DATA EXTRACT section start

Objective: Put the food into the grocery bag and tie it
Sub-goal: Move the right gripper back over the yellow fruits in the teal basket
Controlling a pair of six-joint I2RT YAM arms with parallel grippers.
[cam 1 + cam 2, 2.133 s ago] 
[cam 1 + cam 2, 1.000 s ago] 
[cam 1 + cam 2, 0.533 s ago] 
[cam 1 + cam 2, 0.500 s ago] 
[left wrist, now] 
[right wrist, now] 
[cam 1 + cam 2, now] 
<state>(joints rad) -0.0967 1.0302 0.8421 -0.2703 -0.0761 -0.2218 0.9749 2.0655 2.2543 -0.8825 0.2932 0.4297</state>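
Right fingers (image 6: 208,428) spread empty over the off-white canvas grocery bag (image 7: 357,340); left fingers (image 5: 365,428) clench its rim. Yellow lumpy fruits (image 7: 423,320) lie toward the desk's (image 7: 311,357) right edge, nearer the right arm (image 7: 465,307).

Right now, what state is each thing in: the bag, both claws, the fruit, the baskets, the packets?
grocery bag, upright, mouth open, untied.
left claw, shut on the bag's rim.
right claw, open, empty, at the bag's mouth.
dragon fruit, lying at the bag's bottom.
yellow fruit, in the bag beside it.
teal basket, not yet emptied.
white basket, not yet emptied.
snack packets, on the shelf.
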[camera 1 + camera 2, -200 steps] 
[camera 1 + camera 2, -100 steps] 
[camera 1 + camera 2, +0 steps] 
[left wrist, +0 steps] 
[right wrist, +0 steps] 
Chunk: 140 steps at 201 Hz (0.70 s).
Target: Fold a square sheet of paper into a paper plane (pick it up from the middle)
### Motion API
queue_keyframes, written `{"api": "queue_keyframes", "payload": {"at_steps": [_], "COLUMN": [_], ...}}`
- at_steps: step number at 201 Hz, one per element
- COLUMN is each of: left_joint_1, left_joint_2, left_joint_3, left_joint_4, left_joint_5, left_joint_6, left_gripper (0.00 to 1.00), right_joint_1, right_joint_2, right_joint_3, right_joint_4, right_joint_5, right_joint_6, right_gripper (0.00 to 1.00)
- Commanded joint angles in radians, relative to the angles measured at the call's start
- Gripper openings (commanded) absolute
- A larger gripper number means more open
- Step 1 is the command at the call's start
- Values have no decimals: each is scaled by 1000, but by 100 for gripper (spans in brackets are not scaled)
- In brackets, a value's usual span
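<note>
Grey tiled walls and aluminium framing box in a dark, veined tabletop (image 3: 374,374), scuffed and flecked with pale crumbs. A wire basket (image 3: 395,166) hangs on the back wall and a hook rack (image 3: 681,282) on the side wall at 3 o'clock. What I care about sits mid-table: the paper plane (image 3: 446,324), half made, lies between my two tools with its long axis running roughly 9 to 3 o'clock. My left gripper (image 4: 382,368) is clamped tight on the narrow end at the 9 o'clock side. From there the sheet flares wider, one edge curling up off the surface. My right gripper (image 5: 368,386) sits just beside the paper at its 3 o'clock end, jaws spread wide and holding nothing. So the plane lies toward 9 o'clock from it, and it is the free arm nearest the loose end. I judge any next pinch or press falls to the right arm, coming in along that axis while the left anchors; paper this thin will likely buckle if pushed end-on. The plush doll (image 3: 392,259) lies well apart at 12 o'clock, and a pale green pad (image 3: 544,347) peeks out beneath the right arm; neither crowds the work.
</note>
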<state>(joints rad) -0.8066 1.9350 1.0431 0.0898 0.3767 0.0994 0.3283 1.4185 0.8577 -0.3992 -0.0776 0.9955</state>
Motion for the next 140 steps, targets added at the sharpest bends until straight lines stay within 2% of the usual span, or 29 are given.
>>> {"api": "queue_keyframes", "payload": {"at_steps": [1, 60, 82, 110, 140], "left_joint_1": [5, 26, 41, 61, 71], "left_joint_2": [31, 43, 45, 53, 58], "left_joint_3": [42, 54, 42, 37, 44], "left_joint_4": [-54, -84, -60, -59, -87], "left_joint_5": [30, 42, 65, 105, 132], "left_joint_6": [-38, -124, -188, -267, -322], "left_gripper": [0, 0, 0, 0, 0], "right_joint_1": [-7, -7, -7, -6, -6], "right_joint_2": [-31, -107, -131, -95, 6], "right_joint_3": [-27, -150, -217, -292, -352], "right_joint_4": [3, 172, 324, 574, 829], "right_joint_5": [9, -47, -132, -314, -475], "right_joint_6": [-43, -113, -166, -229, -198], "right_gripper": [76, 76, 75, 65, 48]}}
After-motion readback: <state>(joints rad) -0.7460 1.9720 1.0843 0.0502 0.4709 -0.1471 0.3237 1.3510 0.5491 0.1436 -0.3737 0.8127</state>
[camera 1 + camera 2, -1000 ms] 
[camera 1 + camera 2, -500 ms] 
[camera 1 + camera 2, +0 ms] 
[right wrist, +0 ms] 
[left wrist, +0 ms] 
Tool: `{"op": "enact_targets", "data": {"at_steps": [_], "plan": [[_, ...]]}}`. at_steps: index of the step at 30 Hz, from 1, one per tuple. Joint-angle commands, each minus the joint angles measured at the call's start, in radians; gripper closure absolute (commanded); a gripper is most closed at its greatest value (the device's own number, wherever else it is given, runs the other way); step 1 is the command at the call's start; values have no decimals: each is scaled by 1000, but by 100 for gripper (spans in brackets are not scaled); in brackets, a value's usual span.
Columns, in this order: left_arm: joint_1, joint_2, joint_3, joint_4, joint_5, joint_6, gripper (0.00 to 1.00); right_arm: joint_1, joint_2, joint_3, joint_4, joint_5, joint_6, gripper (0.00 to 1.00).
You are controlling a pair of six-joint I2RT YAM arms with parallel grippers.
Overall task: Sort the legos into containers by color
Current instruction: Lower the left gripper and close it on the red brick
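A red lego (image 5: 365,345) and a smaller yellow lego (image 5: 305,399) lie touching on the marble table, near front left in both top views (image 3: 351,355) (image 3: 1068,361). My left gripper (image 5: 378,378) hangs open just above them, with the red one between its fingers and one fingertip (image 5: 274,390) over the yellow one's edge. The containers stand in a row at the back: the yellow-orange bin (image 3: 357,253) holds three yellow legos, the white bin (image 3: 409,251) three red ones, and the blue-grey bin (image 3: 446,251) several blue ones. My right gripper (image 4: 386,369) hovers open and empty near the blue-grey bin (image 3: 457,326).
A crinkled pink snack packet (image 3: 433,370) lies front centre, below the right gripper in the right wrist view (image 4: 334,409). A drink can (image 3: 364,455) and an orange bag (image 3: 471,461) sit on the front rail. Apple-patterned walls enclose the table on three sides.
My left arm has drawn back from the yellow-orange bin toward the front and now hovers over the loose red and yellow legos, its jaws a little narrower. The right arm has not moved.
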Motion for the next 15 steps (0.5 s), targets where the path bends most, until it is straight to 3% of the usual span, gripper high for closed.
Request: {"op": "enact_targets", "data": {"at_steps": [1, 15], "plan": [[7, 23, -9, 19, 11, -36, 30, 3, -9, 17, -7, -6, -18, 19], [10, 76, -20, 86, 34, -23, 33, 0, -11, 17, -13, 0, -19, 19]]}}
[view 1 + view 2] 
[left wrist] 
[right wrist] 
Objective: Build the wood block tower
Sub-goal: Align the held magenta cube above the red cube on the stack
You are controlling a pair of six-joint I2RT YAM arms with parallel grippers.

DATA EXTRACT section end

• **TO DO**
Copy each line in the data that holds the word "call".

• **PROBLEM SOLUTION**
- Commanded joint angles in radians, relative to the angles measured at the call's start
- Step 1 is the command at the call's start
Tool: `{"op": "enact_targets", "data": {"at_steps": [_], "plan": [[_, ...]]}}`. at_steps: index of the step at 30 Hz, from 1, one per tuple. Joint-angle commands, each minus the joint angles measured at the call's start, in radians; gripper closure absolute (commanded); a gripper is most closed at its greatest value (the device's own number, wherever else it is given, runs the other way); step 1 is the command at the call's start; values have no decimals: each is scaled by 1000, but by 100 for gripper (spans in brackets are not scaled); in brackets, a value's usual span.

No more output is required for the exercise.